- [Exercise prompt]:
Read the records below and copy each line that contains "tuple".

- [Supplied records]:

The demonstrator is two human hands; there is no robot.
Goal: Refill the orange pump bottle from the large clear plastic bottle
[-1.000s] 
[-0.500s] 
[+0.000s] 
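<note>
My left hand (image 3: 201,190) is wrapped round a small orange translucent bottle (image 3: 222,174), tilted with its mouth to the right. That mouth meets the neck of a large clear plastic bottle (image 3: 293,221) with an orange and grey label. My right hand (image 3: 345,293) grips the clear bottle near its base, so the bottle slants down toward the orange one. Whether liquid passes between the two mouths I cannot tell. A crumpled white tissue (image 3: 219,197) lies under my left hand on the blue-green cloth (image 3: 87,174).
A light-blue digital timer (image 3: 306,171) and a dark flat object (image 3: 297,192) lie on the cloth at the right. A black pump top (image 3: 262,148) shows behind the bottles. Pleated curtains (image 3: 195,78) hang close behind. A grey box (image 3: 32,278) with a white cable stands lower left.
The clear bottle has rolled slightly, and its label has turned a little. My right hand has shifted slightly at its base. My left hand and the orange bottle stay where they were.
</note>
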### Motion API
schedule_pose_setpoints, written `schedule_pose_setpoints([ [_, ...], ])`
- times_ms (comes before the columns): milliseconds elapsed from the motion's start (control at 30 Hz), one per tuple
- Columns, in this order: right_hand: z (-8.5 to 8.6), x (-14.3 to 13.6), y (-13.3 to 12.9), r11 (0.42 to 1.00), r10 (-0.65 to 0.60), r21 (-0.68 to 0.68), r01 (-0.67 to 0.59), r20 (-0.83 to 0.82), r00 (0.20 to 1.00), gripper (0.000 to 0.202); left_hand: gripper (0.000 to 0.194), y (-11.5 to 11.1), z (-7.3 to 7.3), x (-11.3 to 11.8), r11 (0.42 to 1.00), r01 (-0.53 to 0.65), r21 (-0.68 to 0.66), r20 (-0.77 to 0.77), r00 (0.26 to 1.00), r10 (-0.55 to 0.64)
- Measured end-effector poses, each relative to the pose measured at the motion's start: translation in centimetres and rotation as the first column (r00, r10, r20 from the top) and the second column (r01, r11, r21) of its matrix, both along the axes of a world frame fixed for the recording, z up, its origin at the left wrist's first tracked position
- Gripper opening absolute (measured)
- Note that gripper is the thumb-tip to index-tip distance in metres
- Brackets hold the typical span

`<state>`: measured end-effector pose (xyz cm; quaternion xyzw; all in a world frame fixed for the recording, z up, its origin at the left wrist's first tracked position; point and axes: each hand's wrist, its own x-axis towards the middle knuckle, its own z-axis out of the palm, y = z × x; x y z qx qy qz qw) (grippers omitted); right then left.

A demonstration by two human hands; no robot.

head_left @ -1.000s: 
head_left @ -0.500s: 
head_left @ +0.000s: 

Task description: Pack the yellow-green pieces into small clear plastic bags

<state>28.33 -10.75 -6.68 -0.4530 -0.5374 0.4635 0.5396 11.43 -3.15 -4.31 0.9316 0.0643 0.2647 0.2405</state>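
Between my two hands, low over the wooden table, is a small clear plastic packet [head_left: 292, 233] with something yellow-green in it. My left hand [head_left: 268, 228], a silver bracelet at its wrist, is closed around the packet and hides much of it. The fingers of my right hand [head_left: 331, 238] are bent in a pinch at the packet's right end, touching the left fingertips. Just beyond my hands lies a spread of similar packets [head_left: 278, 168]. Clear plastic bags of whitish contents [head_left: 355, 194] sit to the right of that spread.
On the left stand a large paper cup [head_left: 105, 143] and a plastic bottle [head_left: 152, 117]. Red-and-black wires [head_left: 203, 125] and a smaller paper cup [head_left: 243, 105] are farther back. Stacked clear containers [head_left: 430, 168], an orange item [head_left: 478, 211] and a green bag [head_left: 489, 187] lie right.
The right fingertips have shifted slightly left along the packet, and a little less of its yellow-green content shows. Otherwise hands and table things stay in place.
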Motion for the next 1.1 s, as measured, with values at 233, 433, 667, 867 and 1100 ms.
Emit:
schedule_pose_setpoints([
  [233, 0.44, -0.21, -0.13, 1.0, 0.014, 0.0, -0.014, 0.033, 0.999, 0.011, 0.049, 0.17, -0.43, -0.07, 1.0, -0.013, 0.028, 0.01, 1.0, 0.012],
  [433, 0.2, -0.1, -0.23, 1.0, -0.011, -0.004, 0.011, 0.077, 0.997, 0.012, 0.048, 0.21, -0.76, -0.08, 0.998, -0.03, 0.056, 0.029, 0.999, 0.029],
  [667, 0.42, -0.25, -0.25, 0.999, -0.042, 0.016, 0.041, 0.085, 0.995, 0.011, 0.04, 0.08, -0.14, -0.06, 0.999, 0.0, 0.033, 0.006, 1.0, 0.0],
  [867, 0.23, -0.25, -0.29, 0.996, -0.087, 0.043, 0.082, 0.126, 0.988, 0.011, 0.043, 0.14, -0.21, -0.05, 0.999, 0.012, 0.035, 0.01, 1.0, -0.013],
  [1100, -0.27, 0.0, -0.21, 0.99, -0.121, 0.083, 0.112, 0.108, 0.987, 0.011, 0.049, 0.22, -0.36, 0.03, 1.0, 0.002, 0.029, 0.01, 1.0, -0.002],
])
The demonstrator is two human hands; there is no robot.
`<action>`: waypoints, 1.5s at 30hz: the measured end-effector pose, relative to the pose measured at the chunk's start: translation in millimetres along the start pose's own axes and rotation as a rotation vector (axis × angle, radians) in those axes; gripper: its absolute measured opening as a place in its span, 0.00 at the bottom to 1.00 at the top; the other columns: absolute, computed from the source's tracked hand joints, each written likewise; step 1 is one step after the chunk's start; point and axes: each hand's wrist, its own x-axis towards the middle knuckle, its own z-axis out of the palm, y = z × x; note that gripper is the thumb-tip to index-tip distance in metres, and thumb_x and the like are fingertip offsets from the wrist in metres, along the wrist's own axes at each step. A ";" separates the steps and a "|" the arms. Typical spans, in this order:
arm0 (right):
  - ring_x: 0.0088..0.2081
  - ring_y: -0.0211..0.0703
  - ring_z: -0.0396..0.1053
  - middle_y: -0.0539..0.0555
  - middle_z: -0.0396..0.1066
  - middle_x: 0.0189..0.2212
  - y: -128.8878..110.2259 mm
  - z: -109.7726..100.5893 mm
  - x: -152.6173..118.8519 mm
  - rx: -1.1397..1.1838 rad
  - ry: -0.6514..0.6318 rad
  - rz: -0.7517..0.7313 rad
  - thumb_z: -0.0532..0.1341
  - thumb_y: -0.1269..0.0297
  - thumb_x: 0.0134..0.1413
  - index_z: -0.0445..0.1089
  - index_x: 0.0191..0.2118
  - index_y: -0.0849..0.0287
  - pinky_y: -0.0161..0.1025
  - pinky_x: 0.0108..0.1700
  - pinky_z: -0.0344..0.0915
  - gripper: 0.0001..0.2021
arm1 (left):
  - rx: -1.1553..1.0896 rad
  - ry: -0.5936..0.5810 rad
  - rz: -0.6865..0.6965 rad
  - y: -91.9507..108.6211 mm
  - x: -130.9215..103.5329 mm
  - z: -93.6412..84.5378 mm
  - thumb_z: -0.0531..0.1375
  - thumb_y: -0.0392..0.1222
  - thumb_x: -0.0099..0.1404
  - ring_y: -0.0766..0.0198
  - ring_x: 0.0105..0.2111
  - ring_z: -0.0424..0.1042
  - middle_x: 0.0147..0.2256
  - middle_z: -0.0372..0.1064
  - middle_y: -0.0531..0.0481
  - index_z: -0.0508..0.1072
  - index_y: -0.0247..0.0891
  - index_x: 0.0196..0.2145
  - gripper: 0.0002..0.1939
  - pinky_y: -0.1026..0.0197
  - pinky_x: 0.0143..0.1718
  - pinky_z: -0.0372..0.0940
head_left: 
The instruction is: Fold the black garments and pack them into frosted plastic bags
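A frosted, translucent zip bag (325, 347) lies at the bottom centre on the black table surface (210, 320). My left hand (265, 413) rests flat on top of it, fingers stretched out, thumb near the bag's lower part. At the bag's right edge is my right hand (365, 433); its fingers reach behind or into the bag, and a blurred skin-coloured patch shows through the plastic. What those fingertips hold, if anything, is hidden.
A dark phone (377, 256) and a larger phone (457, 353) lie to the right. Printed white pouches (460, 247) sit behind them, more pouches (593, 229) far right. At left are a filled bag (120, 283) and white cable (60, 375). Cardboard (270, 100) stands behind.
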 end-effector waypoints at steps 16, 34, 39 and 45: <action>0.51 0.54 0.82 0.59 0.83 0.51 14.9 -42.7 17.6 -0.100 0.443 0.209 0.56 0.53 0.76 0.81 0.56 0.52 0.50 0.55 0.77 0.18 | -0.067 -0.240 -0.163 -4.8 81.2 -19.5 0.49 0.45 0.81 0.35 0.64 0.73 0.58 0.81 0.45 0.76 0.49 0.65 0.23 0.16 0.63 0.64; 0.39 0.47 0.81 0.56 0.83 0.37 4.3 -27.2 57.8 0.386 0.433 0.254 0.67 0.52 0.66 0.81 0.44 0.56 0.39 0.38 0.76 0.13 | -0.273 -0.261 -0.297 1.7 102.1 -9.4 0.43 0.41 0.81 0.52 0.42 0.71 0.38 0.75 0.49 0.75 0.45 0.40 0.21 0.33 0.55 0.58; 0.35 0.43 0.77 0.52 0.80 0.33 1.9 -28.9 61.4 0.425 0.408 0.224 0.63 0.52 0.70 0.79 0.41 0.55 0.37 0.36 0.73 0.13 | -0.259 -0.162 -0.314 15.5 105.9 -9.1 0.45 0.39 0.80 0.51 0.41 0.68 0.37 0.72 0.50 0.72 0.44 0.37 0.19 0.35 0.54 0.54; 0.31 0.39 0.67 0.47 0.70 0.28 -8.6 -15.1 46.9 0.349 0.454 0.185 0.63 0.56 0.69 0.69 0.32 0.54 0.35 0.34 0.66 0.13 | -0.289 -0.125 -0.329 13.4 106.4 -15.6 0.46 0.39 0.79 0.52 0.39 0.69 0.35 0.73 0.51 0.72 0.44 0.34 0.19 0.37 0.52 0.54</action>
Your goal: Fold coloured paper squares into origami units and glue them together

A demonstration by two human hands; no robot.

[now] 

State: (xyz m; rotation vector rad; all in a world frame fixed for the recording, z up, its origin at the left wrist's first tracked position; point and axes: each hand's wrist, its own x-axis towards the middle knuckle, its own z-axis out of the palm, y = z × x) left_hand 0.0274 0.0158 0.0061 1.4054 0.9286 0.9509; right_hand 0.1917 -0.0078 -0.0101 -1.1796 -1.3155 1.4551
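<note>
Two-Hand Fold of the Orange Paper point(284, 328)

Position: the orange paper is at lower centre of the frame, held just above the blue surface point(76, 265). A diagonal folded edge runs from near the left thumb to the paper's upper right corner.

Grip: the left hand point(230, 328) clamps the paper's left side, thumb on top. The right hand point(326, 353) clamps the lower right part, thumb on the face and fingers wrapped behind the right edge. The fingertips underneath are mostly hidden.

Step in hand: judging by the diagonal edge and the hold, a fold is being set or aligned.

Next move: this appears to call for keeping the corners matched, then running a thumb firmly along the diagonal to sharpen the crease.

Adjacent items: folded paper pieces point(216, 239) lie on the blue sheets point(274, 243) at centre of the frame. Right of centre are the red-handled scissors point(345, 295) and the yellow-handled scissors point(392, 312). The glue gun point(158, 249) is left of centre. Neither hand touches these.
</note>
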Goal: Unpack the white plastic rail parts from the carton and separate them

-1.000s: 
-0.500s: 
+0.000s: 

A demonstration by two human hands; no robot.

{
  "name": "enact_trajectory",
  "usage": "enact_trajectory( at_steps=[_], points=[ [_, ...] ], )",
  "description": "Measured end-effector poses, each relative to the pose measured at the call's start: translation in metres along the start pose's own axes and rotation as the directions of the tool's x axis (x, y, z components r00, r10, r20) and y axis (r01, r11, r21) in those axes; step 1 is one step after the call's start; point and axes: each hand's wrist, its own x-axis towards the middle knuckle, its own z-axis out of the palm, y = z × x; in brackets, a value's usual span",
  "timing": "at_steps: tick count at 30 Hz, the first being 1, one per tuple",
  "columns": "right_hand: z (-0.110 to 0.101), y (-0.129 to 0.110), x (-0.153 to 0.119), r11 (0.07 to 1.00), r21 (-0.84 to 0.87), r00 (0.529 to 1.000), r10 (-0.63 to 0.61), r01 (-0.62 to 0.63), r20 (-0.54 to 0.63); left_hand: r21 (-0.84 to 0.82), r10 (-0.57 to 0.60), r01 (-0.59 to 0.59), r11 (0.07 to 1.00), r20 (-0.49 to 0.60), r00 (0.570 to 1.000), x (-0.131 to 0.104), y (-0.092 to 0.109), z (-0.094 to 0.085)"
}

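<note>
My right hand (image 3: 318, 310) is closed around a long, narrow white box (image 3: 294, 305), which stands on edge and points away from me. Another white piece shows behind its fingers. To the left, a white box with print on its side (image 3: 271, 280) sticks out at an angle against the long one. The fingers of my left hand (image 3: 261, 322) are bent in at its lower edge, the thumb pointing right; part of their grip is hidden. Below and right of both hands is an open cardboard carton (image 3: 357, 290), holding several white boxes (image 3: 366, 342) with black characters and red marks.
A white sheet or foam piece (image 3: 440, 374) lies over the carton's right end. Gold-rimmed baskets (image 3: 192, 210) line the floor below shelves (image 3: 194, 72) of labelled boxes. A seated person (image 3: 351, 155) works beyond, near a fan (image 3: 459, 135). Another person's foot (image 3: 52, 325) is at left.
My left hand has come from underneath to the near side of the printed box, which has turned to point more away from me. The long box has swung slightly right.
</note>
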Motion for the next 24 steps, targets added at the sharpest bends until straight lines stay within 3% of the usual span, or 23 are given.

- [Output for this exercise]:
- times_ms (comes before the columns): milliseconds elapsed from the motion's start (control at 30 Hz), one per tuple
  "timing": "at_steps: tick count at 30 Hz, the first being 1, one per tuple",

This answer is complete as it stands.